Examples of GROUP BY

For example, suppose we have sales transaction data with records consisting of the following fields (properties or dimensions):

{ TransId, ProductType, Amount, Year, Quarter, Region,
  SalesRep, Customer }

such as:

{ TransId = 1, ProductType = "Widget", Amount = 100.00,
  Year = 2009, Quarter = "09Q1", Region  = "East",
  SalesRep = "J. Smith", Customer = "Customer1" }

If an Analytics statement uses “Region” and “Year” as GROUP BY dimensions, the statement results contain an aggregated Endeca record for each valid, non-empty “Region” and “Year” combination. In the text-based syntax, this example would be expressed as:

DEFINE RegionsByYear AS
GROUP BY Region, Year

resulting in the aggregates of the form { Region, Year }, for example:

{ "East", "2008" }
{ "West", "2009" }
{ "East", "2009" }

The following Java code represents the equivalent operation using the programmatic API:

Statement stmnt = new Statement();
stmnt.setName("RegionsByYear");
GroupByList g = new GroupByList();
g.add(new GroupBy("Region"));
g.add(new GroupBy("Year"));
stmnt.setGroupByList(g);

The above example performs simple leaf-level group-by operations.
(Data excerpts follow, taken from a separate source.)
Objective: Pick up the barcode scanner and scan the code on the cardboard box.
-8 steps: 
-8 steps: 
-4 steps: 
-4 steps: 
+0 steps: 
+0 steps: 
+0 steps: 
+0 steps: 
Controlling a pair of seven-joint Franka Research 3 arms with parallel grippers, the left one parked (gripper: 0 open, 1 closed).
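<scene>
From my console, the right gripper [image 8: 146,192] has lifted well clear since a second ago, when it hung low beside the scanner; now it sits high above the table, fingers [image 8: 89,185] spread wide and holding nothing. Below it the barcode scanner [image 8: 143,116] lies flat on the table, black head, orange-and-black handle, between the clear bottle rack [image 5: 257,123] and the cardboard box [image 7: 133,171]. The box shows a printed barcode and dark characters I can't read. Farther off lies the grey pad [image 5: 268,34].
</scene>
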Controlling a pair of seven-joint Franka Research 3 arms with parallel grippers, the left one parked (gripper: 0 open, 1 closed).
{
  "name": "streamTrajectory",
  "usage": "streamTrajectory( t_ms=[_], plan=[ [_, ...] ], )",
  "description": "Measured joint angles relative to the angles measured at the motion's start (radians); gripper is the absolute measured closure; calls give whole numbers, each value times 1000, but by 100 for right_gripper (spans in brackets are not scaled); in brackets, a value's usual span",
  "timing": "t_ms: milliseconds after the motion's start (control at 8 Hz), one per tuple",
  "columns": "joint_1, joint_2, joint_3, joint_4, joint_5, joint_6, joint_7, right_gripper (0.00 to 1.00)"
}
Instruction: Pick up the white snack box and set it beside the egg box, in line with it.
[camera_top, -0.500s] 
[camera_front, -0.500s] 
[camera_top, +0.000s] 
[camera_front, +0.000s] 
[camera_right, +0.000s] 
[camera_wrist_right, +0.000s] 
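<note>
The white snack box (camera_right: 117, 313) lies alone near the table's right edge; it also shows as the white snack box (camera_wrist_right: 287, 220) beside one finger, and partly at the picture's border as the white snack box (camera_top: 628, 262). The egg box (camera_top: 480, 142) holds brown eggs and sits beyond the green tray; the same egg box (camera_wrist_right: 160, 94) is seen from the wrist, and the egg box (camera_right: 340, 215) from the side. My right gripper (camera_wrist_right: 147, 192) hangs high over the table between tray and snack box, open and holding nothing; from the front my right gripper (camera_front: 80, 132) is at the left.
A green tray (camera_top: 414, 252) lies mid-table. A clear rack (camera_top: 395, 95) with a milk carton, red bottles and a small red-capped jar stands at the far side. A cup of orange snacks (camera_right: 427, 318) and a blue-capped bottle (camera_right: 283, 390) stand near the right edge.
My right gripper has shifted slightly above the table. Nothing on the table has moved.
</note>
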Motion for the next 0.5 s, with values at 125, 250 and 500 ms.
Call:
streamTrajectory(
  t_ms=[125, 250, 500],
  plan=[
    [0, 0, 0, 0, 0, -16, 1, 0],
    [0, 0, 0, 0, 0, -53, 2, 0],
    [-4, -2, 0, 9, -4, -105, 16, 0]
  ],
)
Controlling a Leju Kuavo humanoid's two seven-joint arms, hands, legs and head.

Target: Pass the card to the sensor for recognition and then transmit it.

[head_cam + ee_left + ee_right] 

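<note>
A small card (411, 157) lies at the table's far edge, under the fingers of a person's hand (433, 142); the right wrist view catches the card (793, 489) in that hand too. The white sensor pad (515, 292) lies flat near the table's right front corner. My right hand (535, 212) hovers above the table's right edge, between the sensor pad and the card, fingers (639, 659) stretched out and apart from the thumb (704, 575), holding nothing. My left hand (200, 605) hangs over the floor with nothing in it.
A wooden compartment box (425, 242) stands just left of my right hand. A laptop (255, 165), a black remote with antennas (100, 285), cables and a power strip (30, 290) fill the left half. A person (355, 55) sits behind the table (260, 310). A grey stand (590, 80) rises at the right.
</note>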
It is also possible to group by a specified depth of each dimension. For example, if the “Region” dimension in the above example contained hierarchy such as Country, State, City, and the grouping was desired at the State level (one level below the root of the dimension hierarchy), the following Java syntax would be used:

g.add(new GroupBy("Region",1)); // Depth 1 is State

or in text form:

GROUP BY "Region":1

GROUP BY as a result of a computation

A GROUP BY key can be the result of a computation (the output of a SELECT expression), as long as that expression itself does not contain an aggregation function.

For example, the following syntax represents a correct usage of GROUP BY:

SELECT COALESCE(Person, 'Unknown Person')
as Person2, ... GROUP BY Person2

The following syntax is incorrect and results in an error (because Sales2 contains an aggregation function):

SELECT SUM(Sales) as Sales2, ... GROUP
BY Sales2

Specifying only Group

You can also use a GROUP statement to aggregate results into a single bucket.

For example, if you would like to use the SUM statement to return a single sum across a set of records, write the following query:

RETURN "ReviewCount" AS SELECT
SUM(number_of_reviews) AS "NumReviews"
GROUP

This query returns one record for the property "NumReviews" where the value is the sum over the property "number_of_reviews".